8.3. Create your own undistort files

The standard camera introduces a fisheye effect as can be observed below: In reality, the edges of the dish are straight.


This can lead to problems when collecting data.

PiVR allows for the correction of these optical effects based on a function in the opencv library.


This option can not be turned on if opencv is not installed. If the menu is greyed out make sure to install opencv. In addition, you will have ‘noCV2’ written next to the version number of PiVR.

If you are on the Raspberry Pi the easiest way to install opencv is to wipe the SD card, reinstall the OS and make a clean install of the PiVR software using the PiVR installation file.

On a PC, just install it using conda by first (1) activating the PiVR environment and (2) then entering conda install -c conda-forge opencv

The image below demonstrates the functionality of the undistort algorithm.


This option is always turned on after v1.7.0 unless you turned it off as described here.

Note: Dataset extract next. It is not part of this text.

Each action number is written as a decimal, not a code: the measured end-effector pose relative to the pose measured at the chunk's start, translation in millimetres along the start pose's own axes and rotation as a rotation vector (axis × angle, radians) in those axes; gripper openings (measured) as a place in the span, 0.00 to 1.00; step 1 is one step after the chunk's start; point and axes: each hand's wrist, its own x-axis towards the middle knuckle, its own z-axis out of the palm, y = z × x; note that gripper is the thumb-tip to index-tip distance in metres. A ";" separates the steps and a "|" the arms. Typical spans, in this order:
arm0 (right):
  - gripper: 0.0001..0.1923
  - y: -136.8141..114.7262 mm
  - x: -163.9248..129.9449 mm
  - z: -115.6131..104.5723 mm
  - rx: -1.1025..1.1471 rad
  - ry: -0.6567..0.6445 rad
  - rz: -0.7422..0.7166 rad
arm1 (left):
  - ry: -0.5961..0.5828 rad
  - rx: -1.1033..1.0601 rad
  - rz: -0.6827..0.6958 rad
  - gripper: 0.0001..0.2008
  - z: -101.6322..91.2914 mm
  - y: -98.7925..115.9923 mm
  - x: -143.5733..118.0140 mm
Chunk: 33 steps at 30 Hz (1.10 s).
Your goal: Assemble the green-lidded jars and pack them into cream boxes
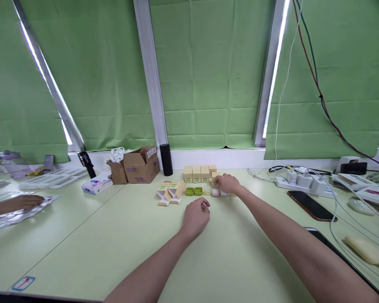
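Near the row of cream boxes [198, 174] at the table's [113, 235] far edge, your right hand [228, 183] reaches w/ fingers closed around one small cream box [214, 180] at the row's right end. Your left hand [196, 215] rests loosely curled, holding nothing, just in front of the row, behind two green lids [193, 191]. Left of the row: two open flat boxes [170, 192], then a cardboard carton [141, 164].

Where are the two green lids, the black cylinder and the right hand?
green lids [193, 191]: head view, top of the pair.
black cylinder [166, 160]: head view, mid side.
right hand [228, 183]: head view, back of hand.
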 end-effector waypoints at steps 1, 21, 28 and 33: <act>0.13 -0.8 0.8 0.7 -0.014 0.001 0.005 | 0.002 0.007 0.000 0.11 -0.1 -0.2 0.0; 0.27 -16.4 5.0 -0.4 -0.099 -0.012 0.049 | -0.035 0.049 0.033 0.11 -4.5 6.0 -4.3; 0.21 -41.9 -41.1 -12.1 -0.118 0.184 0.006 | -0.027 0.105 0.047 0.11 -5.1 6.6 -3.8; 0.14 -59.5 -83.4 -8.6 -0.060 0.131 -0.028 | 0.010 0.146 0.066 0.12 -6.0 5.3 -2.5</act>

Why is it so important to fix the distorted image? PiVR assigns x and y position of the animal based on the image it gets. If the input image is distorted these values will be off. For example, in the trajectory below the x/y positions of the animal differ visibly between the distorted original image and the undistorted image


In case of presentation of a virtual reality, the arena gets presented based on the distorted image. This leads to distortion of the virtual reality.

For the undistort algorithm to work, it requires lens-specific distortion coefficients. PiVR comes with these coefficients for the standard lens you get when you buy from the BOM for all standard resolutions (640x480, 1024x768 and 1296x972).

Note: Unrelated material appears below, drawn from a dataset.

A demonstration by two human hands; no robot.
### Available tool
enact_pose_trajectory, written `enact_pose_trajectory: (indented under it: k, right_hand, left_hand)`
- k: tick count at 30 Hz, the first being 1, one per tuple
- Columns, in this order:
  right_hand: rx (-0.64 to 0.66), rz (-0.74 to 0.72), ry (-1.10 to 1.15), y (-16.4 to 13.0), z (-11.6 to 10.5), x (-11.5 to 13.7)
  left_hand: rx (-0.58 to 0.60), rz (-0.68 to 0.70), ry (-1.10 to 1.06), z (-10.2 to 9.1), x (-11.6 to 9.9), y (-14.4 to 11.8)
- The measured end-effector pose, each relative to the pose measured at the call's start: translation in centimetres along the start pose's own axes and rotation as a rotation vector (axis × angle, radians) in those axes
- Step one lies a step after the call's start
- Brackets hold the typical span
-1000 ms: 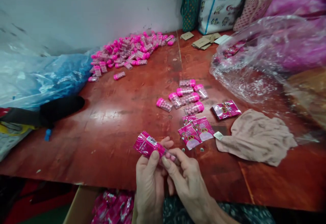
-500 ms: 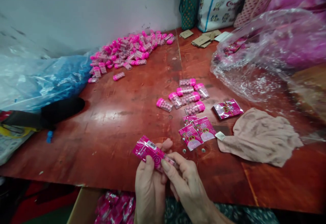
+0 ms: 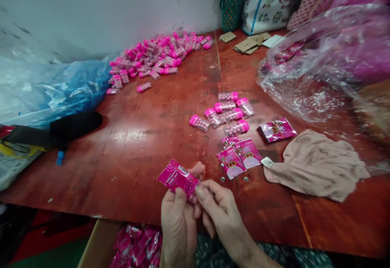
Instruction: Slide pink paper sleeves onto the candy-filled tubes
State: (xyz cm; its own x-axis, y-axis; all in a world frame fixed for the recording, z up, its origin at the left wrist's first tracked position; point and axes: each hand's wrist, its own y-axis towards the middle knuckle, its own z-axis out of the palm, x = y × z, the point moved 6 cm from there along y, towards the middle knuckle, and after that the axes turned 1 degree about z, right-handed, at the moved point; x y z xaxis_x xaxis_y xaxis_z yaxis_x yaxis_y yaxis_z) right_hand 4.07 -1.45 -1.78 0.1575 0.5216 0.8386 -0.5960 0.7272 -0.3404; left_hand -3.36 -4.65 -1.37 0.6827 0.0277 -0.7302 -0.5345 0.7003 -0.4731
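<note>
The pink barcoded packet (image 3: pixel 174 177), pink beads (image 3: pixel 193 199) showing at its lower edge, is over the near part of the counter (image 3: pixel 137 170), my left hand (image 3: pixel 179 223) pinching it under the thumb and my right hand (image 3: pixel 224 215) gripping its right end. Beyond lie flat pink packets (image 3: pixel 230 162), then pink-capped bead tubes (image 3: pixel 236 128), with a beige cloth (image 3: pixel 317 166) rightward.

We show two bare hands: a bare left hand (image 3: pixel 179 227) and a bare right hand (image 3: pixel 224 215), each with slender fingers and creased knuckles. Our right thumb carries a rounded nail, and our right forearm (image 3: pixel 254 253) is uncovered as far as it shows. Below, we wear a dark, green-black cloth garment (image 3: pixel 292 255) scattered with small, pale teal, curved marks; its cut is hidden.
</note>
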Motion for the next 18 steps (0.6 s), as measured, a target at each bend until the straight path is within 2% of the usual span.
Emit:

If you are using a different lens you must create your own undistort files. Read on to learn how to do so.

To create your own undistort files please follow the steps below.


You will need to conduct this procedure for every resolution you want to employ in your experiments.

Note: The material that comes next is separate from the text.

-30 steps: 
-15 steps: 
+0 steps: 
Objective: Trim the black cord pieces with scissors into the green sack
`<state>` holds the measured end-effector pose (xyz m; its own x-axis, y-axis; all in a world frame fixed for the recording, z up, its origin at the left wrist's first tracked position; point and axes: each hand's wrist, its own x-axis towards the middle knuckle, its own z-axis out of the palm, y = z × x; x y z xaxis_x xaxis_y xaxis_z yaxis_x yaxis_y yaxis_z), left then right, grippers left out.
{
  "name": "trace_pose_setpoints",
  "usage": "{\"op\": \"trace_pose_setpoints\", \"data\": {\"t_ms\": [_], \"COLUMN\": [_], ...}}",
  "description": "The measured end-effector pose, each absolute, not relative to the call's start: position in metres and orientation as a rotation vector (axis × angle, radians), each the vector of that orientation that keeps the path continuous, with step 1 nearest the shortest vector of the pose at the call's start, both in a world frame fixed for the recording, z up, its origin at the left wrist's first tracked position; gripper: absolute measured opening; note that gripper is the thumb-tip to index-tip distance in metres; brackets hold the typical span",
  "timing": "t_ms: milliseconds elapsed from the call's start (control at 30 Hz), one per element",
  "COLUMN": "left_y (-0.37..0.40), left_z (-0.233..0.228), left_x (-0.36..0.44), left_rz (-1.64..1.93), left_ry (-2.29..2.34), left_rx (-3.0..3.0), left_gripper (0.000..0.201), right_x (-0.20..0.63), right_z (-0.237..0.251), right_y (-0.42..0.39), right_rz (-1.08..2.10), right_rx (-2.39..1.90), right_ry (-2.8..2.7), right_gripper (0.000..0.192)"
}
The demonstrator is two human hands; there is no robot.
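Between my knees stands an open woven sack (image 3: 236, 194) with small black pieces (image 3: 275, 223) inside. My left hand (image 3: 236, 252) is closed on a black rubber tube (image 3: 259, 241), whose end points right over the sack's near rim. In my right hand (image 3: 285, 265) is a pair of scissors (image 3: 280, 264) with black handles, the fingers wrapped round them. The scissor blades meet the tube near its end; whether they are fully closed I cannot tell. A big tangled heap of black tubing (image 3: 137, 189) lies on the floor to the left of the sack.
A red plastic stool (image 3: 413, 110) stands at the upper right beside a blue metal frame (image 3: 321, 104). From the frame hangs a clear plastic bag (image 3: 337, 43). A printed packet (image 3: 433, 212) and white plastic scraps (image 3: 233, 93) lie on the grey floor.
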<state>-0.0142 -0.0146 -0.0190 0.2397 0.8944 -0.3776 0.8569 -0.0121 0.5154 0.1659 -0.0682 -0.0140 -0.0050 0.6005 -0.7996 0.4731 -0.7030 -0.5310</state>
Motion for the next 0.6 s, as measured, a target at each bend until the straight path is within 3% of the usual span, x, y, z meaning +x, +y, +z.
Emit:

  1. Print this chessboard on a piece of paper.

  2. Go to your PiVR setup and place the printed chessboard on a well lit area (for example the light pad).

  3. Make sure you have selected the resolution you want to use in the future Resolution.

  4. Open the Timelapse Recording Window in the recording menu.

  5. Select a place to save the files. You might want to keep them just in case.

  6. Set it to record for 1 minute with one image every 2 seconds.

  7. Hit start.

  8. Take the camera into your hands and take images of the chessboard from different angles. See the collage below for an example of the different angles you want to get. Try to get the whole chessboard into the Field of view

  9. Once you are done, go to ‘Tools’ -> ‘Undistort, new lens’

  10. Press the ‘Chessboard Images’ Button and select the folder where you saved the chessboard images you just took.

  11. Everything will now freeze for a couple of minutes. At one point you will start to see parts of the chessboard. If the images are not good (e.g. because parts of the chessboard are missing from the field of view) you will get an error message. Please re-take pictures.

  12. Once the algorithm is done, you should have a new set of undistort coefficent files on your local setup. If you want to make a copy, they are in PiVR/PiVR/undistort_matrices/user_provided.

  13. To use these matrices in your next experiment, press the ‘Options’ Menu in the Menu Bar. Then select ‘Undistort Options’.

  14. In the popup select ‘Use your own undistort files’.

  15. Save the settings.

  16. From now on the output of online tracking is based on your own lens.